▶ _ACTIVITY_
Reproduce the listing that follows word for word, without its pictures.

▶ _COLLECTED MATERIAL_

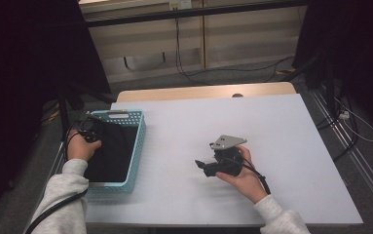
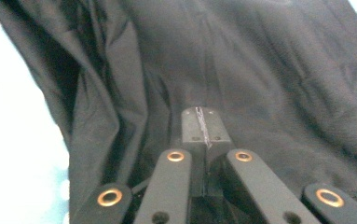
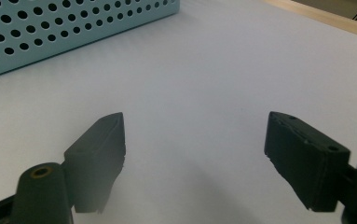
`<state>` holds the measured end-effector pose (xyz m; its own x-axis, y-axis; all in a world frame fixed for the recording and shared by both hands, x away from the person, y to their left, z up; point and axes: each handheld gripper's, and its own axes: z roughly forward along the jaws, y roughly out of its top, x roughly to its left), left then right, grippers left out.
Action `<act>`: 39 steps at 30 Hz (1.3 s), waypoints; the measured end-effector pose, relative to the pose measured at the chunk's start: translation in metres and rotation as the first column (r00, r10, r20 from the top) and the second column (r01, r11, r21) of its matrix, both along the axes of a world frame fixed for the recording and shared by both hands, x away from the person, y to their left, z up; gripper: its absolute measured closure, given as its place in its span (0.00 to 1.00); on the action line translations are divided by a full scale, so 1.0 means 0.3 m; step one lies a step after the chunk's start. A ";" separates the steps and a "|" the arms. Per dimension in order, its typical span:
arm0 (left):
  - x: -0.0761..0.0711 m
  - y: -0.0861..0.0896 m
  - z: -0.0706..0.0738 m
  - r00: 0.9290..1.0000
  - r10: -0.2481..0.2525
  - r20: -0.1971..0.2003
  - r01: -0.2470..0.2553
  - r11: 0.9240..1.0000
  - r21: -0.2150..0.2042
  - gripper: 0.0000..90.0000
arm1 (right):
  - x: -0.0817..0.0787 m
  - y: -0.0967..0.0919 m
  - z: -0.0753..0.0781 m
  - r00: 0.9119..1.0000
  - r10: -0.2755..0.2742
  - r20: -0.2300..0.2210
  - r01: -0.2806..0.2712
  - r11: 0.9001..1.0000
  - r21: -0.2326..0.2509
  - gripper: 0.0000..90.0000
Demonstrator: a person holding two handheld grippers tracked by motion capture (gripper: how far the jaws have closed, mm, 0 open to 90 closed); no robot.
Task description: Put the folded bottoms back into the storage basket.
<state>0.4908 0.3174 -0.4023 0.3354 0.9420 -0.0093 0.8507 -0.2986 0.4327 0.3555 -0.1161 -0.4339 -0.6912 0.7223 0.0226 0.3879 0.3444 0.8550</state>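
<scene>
A black cloth [image 1: 111, 151] lies inside the light-blue perforated basket [image 1: 139, 146] at the left edge of the white counter [image 1: 271, 146], covering the basket's floor; its long axis runs with the basket's, from the near wall toward the far wall, and it reaches almost end to end. The left gripper [image 1: 92, 130] is over the far left corner of the basket, held by the left hand [image 1: 81, 146] at the rim. In the left gripper view its fingers [image 2: 203, 126] are pressed fully together, tip against tip, right against the wrinkled cloth, whose folds run away from the camera; whether a pinch of fabric is caught between them I cannot tell. The right gripper [image 1: 202, 165] rests well apart from the basket, near the middle of the counter, held in the right hand [image 1: 245, 175] and pointing left toward the basket. Its fingers [image 3: 99, 154] stand wide apart with bare counter between them, holding nothing.
</scene>
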 end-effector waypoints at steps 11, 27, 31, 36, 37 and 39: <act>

▶ _ANSWER TO THE EXERCISE_
`<state>` holds the measured end-effector pose (xyz m; its own x-axis, y-axis; all in a world frame fixed for the recording and shared by both hands, x away from the person, y to their left, z up; point and axes: each handheld gripper's, and its own axes: z roughly forward along the jaws, y roughly out of its top, x roughly to its left), left then right, grippers left out.
Action `<act>`: 39 steps at 30 Hz (1.3 s), waypoints; the measured end-effector pose, relative to the pose measured at the chunk's start: translation in metres and rotation as the first column (r00, r10, r20 from the top) and the second column (r01, r11, r21) of its matrix, both along the axes of a world frame fixed for the recording and shared by both hands, x away from the person, y to their left, z up; gripper: its absolute measured closure, given as its place in its span (0.00 to 1.00); on the action line translations are divided by a full scale, so 1.0 means 0.3 m; step one lies a step after the chunk's start. A ";" separates the steps and a "|" the arms. Per dimension in order, its typical span:
arm0 (left):
  - x: -0.0761..0.0711 m
  - y: -0.0861..0.0896 m
  - z: -0.0706..0.0738 m
  - r00: 0.9290..1.0000
  - r10: -0.2481..0.2525
  - r20: -0.1971..0.2003
  - r01: -0.2470..0.2553
  - r11: 0.9240..1.0000
  - r21: -0.2150..0.2042
  - gripper: 0.0000..90.0000
arm1 (right):
  - x: -0.0817..0.0787 m
  - y: -0.0967..0.0919 m
  - z: -0.0753..0.0781 m
  - r00: 0.9119..1.0000
  - r10: -0.2755..0.2742
  - r20: -0.2300..0.2210
  - r01: -0.2806..0.2712
  - r11: 0.9001..1.0000
  - r21: -0.2326..0.2509
  - gripper: 0.0000..90.0000
Demonstrator: a person holding two handheld grippers tracked by motion capture (gripper: how far the jaws have closed, mm, 0 open to 90 closed); no robot.
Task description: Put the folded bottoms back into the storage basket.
<state>0.4908 0.3174 -0.4023 0.3354 0.9420 -0.0093 0.8507 -0.2986 0.4327 0.3555 -0.1161 -0.4339 -0.6912 0.7223 0.0226 0.3879 0.3444 0.8550</state>
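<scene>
A black cloth [image 1: 111, 151] lies inside the light-blue perforated basket [image 1: 139, 146] at the left edge of the white counter [image 1: 271, 146], covering the basket's floor; its long axis runs with the basket's, from the near wall toward the far wall, and it reaches almost end to end. The left gripper [image 1: 92, 130] is over the far left corner of the basket, held by the left hand [image 1: 81, 146] at the rim. In the left gripper view its fingers [image 2: 203, 126] are pressed fully together, tip against tip, right against the wrinkled cloth, whose folds run away from the camera; whether a pinch of fabric is caught between them I cannot tell. The right gripper [image 1: 202, 165] rests well apart from the basket, near the middle of the counter, held in the right hand [image 1: 245, 175] and pointing left toward the basket. Its fingers [image 3: 99, 154] stand wide apart with bare counter between them, holding nothing.
</scene>
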 end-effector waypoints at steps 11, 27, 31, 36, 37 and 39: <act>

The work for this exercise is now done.